Welcome to the Party. Bienvenue à la fête. Celle des rappeurs morts. Pop Smoke, en effet, n’aura guère eu le temps de profiter de sa notoriété au cours de sa carrière éclair. D'une rapidité typique de l'ère Internet, celle-ci l’aura vu se mettre au rap à 18 ans, accéder au rang de star à 19, pour finalement disparaître à 20, assassiné en son nouveau domicile californien au début de l'année 2020, quelques jours seulement après avoir sorti sa seconde mixtape. Depuis, est apparu un album posthume parrainé par un 50 Cent qui a reconnu en lui un disciple, et accompagné par toute une partie de l’intelligentsia rap, Tyga, Future, Quavo, Swae Lee, Lil Baby, DaBaby, Roddy Ricch et bien d’autres encore. Celui-ci, Shoot for the Stars, Aim for the Moon, a immédiatement été numéro 1 aux USA et ailleurs dans le monde, mais tout cela, déjà, est anecdotique. L’essentiel eut lieu plus tôt, dès la première mixtape du rappeur.

POP SMOKE - Meet the Woo

Voire plus exactement, dès ses premiers grands singles, tous présents sur Meet the Woo. L'un des plus importants, ce fut donc "Welcome to the Party". Ce titre, si puissant qu'il fut bientôt accaparé par Nicki Minaj et par l'Anglais Skepta, révéla au monde les particularités de Pop Smoke. Une voix incroyablement lourde et basse pour quelqu'un à peine sorti de l'adolescence, où s’entendait cette ascendance caribéenne si commune chez les Noirs de la Grosse Pomme ; des sons inhabituels à New-York, étrangers à sa propre tradition ; un nouveau style, qui deviendrait bientôt connu sous le nom de Brooklyn drill, mais qui, produit par le Britannique 808Melo, était en fait de la UK drill ; et des paroles en phase avec ce genre musical anglais, pleines de morgue et de menace, avec en arrière-plan de violentes rivalités de gangs.
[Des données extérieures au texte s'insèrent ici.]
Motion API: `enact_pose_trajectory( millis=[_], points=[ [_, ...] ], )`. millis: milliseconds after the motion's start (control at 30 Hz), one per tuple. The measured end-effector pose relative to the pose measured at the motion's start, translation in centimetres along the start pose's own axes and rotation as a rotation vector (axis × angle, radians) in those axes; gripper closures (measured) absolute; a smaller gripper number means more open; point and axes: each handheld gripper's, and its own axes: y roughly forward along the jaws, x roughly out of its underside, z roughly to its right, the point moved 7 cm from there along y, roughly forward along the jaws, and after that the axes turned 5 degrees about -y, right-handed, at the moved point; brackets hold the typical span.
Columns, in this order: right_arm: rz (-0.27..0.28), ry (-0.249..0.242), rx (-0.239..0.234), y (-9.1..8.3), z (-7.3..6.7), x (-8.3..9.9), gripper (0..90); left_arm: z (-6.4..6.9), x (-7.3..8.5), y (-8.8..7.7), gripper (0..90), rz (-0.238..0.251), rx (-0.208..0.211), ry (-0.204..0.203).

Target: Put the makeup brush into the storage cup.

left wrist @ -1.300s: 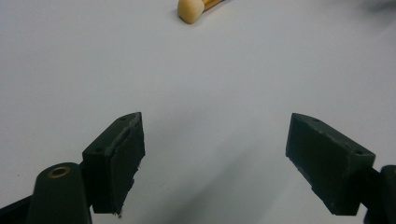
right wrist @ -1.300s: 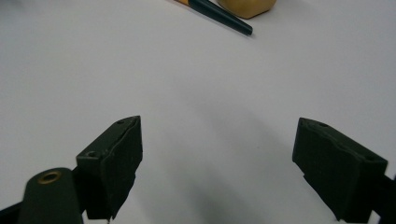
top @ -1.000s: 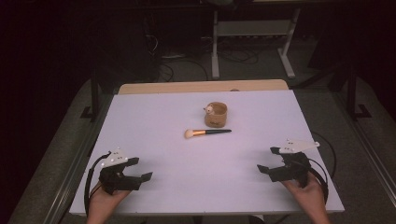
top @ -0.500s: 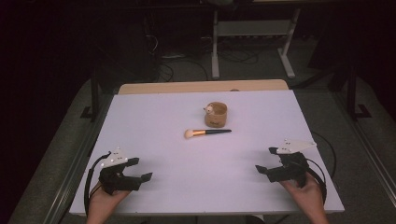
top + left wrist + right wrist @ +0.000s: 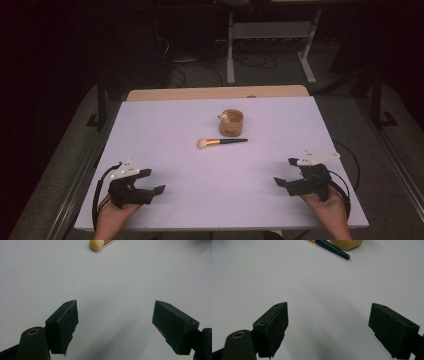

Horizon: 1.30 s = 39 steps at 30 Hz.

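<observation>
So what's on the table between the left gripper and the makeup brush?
Nothing: between the open left gripper and the makeup brush is bare white table, seen in the high view and the left gripper view.

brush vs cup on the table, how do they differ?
The brush lies flat on its side; the cup stands upright. The brush is long and thin with a pale head and dark handle; the cup is squat, round and tan. The brush lies nearer the person than the cup. Both rest mid-table, apart from both open grippers.
</observation>
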Motion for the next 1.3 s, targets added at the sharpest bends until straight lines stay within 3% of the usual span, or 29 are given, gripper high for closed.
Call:
enact_pose_trajectory(
  millis=[433,933,1300],
  points=[
    [-0.009,-0.019,-0.008,0.1,-0.1,0.1,15.3,0.6,-0.2,0.5,20.6,-0.011,0.014,0.027],
    [-0.022,-0.026,-0.017,0.4,-0.4,0.1,15.4,1.0,-0.4,0.9,21.4,-0.011,0.037,0.025],
    [-0.014,-0.033,-0.012,0.2,-0.4,-0.4,15.4,1.3,-1.9,1.6,22.2,-0.009,0.069,0.046]
  ],
)
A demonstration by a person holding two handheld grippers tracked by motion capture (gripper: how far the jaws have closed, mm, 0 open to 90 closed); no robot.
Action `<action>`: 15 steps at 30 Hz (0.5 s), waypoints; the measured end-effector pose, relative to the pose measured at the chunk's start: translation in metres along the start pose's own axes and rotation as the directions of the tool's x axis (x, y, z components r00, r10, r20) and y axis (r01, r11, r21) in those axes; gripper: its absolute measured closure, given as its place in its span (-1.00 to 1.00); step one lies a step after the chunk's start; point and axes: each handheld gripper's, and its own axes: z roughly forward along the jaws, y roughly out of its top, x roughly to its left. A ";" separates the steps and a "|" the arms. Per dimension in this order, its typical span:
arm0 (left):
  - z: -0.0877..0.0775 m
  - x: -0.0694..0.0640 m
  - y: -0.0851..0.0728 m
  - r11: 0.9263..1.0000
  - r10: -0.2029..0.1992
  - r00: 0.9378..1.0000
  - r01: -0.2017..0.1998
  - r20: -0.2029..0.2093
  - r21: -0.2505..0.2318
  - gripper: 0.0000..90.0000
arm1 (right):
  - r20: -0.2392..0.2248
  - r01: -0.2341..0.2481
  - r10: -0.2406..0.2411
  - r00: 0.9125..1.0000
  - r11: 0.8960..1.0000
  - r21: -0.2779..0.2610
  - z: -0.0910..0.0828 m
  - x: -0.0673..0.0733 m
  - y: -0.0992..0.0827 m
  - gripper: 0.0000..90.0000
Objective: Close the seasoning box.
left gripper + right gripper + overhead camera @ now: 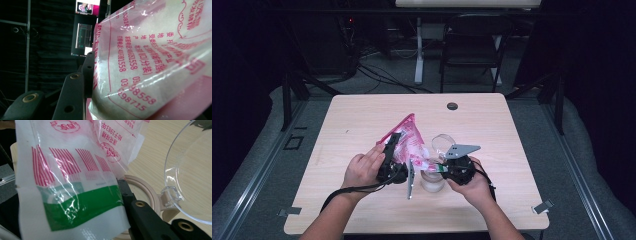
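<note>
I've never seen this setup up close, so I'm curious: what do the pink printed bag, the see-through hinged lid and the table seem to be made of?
The bag looks like thin glossy plastic film: it crinkles, glints, and white grains show through. The lid seems hard clear plastic, with the tabletop visible through it and bright edge reflections. The table looks like pale wood-grain laminate, matte; it could be real wood.

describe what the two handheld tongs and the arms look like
Both are black handheld tongs: the left tongs trail a black cable, and the right tongs carry a grey three-cornered plate on top. Their flat black jaws have brass-ringed holes. The forearms are bare, no sleeves.
</note>
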 end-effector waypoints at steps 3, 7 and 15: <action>0.000 0.000 0.001 1.000 0.002 1.000 -0.002 0.001 0.001 0.38 | 0.002 0.000 0.000 1.000 1.000 0.000 0.000 0.000 0.000 1.00; 0.000 0.001 0.001 1.000 0.005 1.000 -0.005 -0.002 -0.002 0.38 | 0.003 -0.002 0.002 1.000 1.000 -0.002 -0.001 0.000 0.000 1.00; 0.000 0.001 0.003 1.000 0.013 1.000 -0.013 -0.004 -0.006 0.38 | 0.008 -0.001 0.001 1.000 1.000 -0.003 -0.002 -0.001 -0.001 1.00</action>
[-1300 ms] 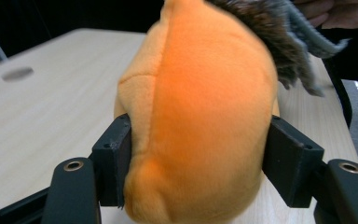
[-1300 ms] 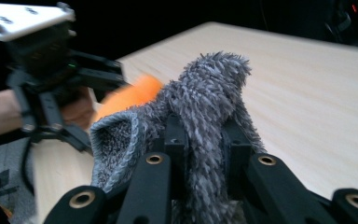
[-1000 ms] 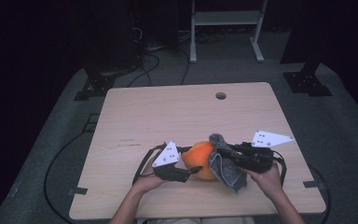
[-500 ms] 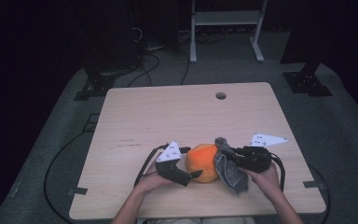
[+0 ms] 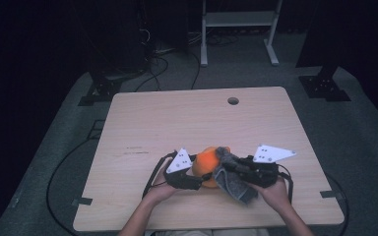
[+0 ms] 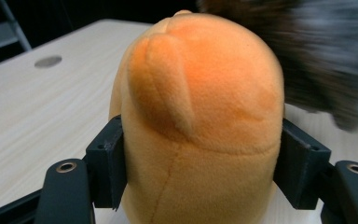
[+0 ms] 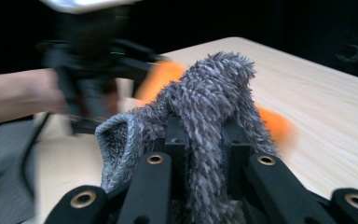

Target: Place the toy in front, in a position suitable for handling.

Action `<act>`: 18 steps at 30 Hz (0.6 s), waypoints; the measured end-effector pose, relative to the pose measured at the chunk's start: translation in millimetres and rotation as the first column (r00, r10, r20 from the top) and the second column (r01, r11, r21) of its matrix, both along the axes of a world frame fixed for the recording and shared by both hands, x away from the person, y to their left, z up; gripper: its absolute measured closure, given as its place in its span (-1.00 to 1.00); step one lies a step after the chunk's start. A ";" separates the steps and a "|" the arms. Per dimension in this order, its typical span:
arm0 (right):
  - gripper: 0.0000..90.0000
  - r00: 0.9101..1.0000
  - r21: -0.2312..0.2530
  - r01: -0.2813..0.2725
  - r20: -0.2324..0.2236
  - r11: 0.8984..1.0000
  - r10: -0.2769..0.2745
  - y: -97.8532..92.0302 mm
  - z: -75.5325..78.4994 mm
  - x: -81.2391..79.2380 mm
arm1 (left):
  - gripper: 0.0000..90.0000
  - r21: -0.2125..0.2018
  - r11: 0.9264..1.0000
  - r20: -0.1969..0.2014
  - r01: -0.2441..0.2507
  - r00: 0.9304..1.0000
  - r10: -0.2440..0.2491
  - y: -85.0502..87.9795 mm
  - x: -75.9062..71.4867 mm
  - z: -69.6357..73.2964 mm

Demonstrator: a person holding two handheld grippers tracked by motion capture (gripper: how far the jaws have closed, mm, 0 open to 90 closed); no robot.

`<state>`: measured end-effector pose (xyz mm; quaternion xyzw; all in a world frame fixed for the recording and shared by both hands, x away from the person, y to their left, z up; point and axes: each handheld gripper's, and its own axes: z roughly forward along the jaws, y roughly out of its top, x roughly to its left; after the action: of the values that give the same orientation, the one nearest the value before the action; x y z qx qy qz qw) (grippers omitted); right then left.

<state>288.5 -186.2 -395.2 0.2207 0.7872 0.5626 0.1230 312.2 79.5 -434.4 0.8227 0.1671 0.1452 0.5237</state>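
Two grips now: my left gripper [image 6: 200, 186] has just been closing its jaws, orange plush [image 6: 200, 116] pressed between them near the desk [image 5: 177, 118] front edge; right gripper [image 7: 205, 154] clamps the grey fuzzy cloth [image 7: 205, 98], touching the plush top, so wiping looks next

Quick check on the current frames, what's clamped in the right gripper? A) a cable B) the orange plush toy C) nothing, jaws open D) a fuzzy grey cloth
D: in the right gripper view, the right gripper has its jaws pinched on the fuzzy grey cloth, which bunches up between them; the orange plush toy sits between the left gripper's jaws instead.
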 end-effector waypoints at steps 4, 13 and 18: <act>0.70 0.999 -0.057 -0.008 0.032 0.998 0.010 7.9 0.8 -1.6 | -0.32 0.004 1.000 0.012 0.005 1.000 -0.005 -1.3 -3.0 -2.0; 0.69 0.991 -0.007 0.113 -0.066 0.994 -0.114 -35.1 -13.0 22.8 | -0.33 0.076 0.994 0.083 0.076 0.993 -0.083 -10.5 -13.4 -2.6; 0.70 0.994 -0.014 0.089 -0.061 0.996 -0.089 -32.4 -8.5 16.1 | -0.34 0.090 0.993 0.094 0.080 0.992 -0.089 -14.4 -15.4 -4.1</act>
<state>304.6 -218.6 -403.6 0.2721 0.7830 0.5452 0.1249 296.8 65.0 -438.5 0.8426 0.0997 0.1701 0.5012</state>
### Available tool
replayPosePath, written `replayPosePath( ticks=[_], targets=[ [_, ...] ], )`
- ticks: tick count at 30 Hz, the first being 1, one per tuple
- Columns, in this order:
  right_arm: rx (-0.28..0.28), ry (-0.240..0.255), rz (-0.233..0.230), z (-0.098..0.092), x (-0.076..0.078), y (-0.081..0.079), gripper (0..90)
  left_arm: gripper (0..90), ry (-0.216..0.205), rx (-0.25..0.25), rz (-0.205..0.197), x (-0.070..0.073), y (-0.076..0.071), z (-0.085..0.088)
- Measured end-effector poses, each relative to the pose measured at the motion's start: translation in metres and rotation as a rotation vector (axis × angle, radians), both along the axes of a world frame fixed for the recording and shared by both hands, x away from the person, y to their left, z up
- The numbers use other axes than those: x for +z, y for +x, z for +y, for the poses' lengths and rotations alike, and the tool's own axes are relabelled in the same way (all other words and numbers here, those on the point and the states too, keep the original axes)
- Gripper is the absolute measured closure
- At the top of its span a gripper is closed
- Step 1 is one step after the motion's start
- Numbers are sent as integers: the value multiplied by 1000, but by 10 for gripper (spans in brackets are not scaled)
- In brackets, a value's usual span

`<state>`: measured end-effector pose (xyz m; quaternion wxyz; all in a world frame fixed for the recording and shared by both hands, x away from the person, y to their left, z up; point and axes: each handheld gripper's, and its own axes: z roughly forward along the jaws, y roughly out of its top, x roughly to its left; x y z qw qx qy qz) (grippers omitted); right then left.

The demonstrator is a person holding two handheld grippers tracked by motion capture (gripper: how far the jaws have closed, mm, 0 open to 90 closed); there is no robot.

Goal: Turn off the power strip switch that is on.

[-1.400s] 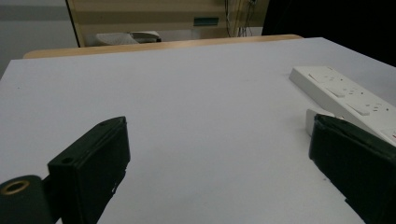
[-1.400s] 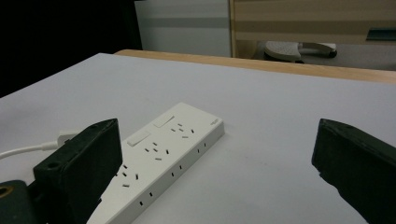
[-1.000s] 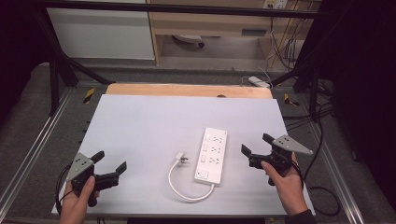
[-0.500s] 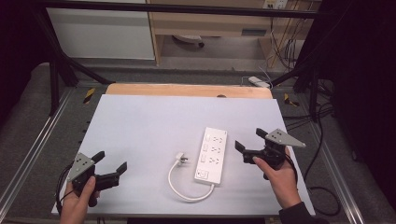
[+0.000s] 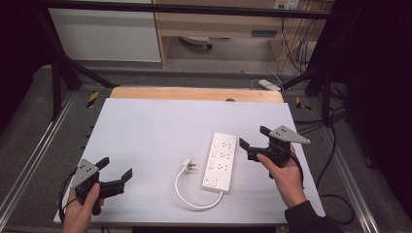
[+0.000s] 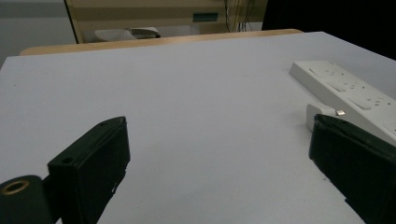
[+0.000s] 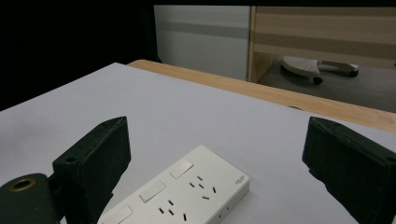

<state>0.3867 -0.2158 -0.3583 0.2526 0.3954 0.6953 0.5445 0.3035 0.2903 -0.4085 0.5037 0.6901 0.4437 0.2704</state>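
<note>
The right gripper (image 5: 251, 144) stands with its jaws spread wide and nothing between them, though they have just been closing a little. It hovers just beside the white power strip (image 5: 221, 160), at about three o'clock from the strip's far half. In the right gripper view the strip (image 7: 180, 196) lies low between the two black jaws, its sockets facing up. The left gripper (image 5: 115, 173) is also spread open and empty, near the table's seven o'clock corner, well apart from the strip.

The likely trouble, as I judge it: the strip is a light, flat thing on a smooth sheet, so a jaw landing on its top face or nudging one long side would skid or turn it instead of clamping it. Its short cable (image 5: 187, 194) loops round at seven o'clock from the strip to the plug (image 5: 189, 166), which lies just beside the strip's nine o'clock side; dragging the strip would pull the plug along.

The white table (image 5: 155, 126) has wide bare room from nine to twelve o'clock. The right edge runs near the right hand (image 5: 284, 177), and the near edge is close to the cable loop.
</note>
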Motion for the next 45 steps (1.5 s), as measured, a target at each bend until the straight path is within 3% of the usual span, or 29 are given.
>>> replayPosePath(
  ticks=[14,21,26,32,45],
  targets=[
    [8,-15,-7,11,6,17,200,53,0,-4,4,0,0,0],
    [25,-44,-13,20,6,22,386,53,2,-4,5,-1,0,-1],
    [35,-61,-18,25,4,25,473,53,3,-5,6,-1,0,-1],
    [37,-57,-36,32,1,32,651,53,3,-6,6,-1,1,-1],
    [50,-54,-44,41,-6,42,807,53,7,-6,6,-1,1,-1]
  ],
)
L'autre single capital de Pop Smoke, ce fut "Dior", un égo-trip admirablement produit par le même Anglais, où le rappeur vantait simultanément les produits de luxe et les armes dont il faisait ses apparats. Après avoir résonné dans les rues de New-York, dans tous les Etats-Unis et au-delà encore, il fut son grand titre emblématique, à tel point qu'il est présent sur chacune des trois projets sortis à ce jour sous le nom du rappeur, ses deux mixtapes et son album.

Ces deux morceaux, c'est l'héritage de Pop Smoke, c'est la raison de son accession précipitée à un statut d'icône du rap. Ils résument et subliment l'ensemble de cette courte mixtape. Solides, mais moins marquants, les autres titres ne faisaient que confirmer l'intention première du rappeur : nous inviter dans son univers personnel. Avec l'introductif "Meet the Woo", le New-Yorkais plantait en effet le décor en évoquant son gang d'appartenance (les Woos, donc) et celui de ses ennemis (les Choos), avec une musique oppressante et un texte donc les mots évoquaient les lieux et le jargon de Brooklyn, ou plus exactement ceux du quartier de Canarsie.

Sur l'ensemble du projet, Pop Smoke nous parlait d'une existence dont les seules motivations étaient le sexe et les marques de luxe (des plaisirs dont il semblait jouir sans réel bonheur), d'une vie marquée par les traumatismes et les désordres mentaux ("PTSD") et dont le quotidien sombre et menaçant se résumait à la violence, aux armes à feu et aux meurtres. Même si l'assassinat du trop jeune Bashar Jackson n'aurait au bout du compte rien eu à voir avec toutes ces histoires de gang, Meet the Woo, sa première sortie, sentait déjà la mort.